At least for the time being.

With the spread of the coronavirus (COVID-19), bars, halls and restaurants were forced to cancel live music from their menus as they themselves were forced to close or offer just carry-out food and alcohol options.

Further, Centers for Disease Control and Prevention recommendations that gatherings be limited to 10 or fewer even put the brakes on smaller house concerts.

With those rules came unemployment for scores of local musicians who make either all or part of their livelihood entertaining area patrons.

And with estimates that the crisis could extend throughout the spring and perhaps beyond, the future is one of uncertainty for them.

No place to play

“It’s hard to remain positive when the bottom just drops out like this. I have lost every gig for the foreseeable future,” said longtime musician Joey Fulkerson who performs solo at Dover’s Touchdown Restaurant and as part of the Nothin’ But Trouble blues quartet throughout the region most every weekend.

“I have always tried to keep some savings in the bank for the sparse times or in case of an emergency but this is unprecedented. No doubt all of my utility companies, mortgage company, insurance companies, etc., will not be kind or compassionate when it’s time to get paid.”

Sol Knopf, who performs weekly at two J.D. Shuckers’ locations in Sussex County as well as now-shuttered Dover Downs and across the area, faces the same problem. He depends on these weekly gigs for his entire living.

“All of my shows have been canceled,” he said.

“It’s been a stressful time for everyone in all kinds of industries. I’ve spent the last couple days having a pity party. But then I think of people like my son, who’s a paramedic, out there risking his own health to care for others and it makes me realize how shallow it is to feel sorry for myself.”

Among the shows Mr. Knopf had booked was another installment in the highly popular Songwriters and Storytellers series at the Smyrna Opera House scheduled for April 4 that was to have featured fellow songwriters Tony Arata, Thom Schuyler and Craig Bickhardt.

Smyrna musician Sol Knopf, normally a mainstay at area spots nightly, says he has had his entire schedule of gigs canceled for an indefinite period. (Submitted photo/John Mollura)

In fact, the Smyrna Opera House has postponed all events until May 4. They hope to make up the shows and tickets will be honored on the new date.

The schedule also included Wilmington singer Sean Reilly doing his show “Sinatra 101: The Tales Behind the Tunes” on March 28.

Mike Hines, lead singer of the popular area party band Mike Hines and The Look, received his first cancellation for May on Wednesday.
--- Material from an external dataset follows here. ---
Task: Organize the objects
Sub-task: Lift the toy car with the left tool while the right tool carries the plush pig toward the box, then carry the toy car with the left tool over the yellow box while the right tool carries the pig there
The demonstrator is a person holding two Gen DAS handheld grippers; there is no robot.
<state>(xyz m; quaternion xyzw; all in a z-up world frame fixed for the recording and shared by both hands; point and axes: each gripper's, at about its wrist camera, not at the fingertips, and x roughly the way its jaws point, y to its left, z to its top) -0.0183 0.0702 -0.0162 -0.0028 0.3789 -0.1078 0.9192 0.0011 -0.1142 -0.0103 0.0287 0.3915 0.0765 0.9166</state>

His appearance at what was to be the annual Harvest Ridge Winery Food Truck Festival in Marydel on April 3 is no more.

“Mike Hines and The Look consists of five band members, with two on our production crew. With our situation, some people have full-time jobs. But with the others, it’s their main or only source of income. This makes things very challenging, because nobody knows how many other cancellations are coming down the road,” he said.

“We definitely understand, because it’s better to be safe than sorry and restaurants, bars (are closed) and events are not permitted at this time anyway. We have a private party that has been postponed. So we won’t lose that date. It has been rescheduled. We still have gigs booked in mid to late April and throughout May, but it all depends on if the various venues are allowed to be open or not.”

He said the uncertainty is the hardest part of the whole thing.

“Last week we were informed that people would not be allowed to gather in places with more than 250 people, then that number was quickly reduced to 100, 50 then down to 10 people. With more information coming out every day, it was inevitable that there would be cancellations, but we didn’t know when, how many or for how long this will go on,” he said.

“Even with that said, everyone is dealing with the effects of the coronavirus and it’s even worse for a lot of people. I’m very hopeful that we will all get through this if we think positive, pray, wash our hands regularly, do things to protect ourselves and others, social distancing and make wise decisions.”

Mike Hines, lead singer of Mike Hines and The Look, says the band just had its first gig canceled for May this week.

Craig Coffield, lead singer of local blues band Bad Avenue, said his last gig on Friday went great but that was his swan song for now.

“Bad Avenue is booked every weekend so this will be our first lost gig (this weekend). We played last Friday at Sully’s Irish Pub in Middletown and I was concerned nobody would be there but we had a full house. I expect to lose everything in the month of April.”

He is the founder of the Central Delaware Blues Society, who hosts jam sessions on Thursday nights at the Walter L. Fox American Legion Post in Dover and also bring in national acts. Thursday night was supposed to be one such show.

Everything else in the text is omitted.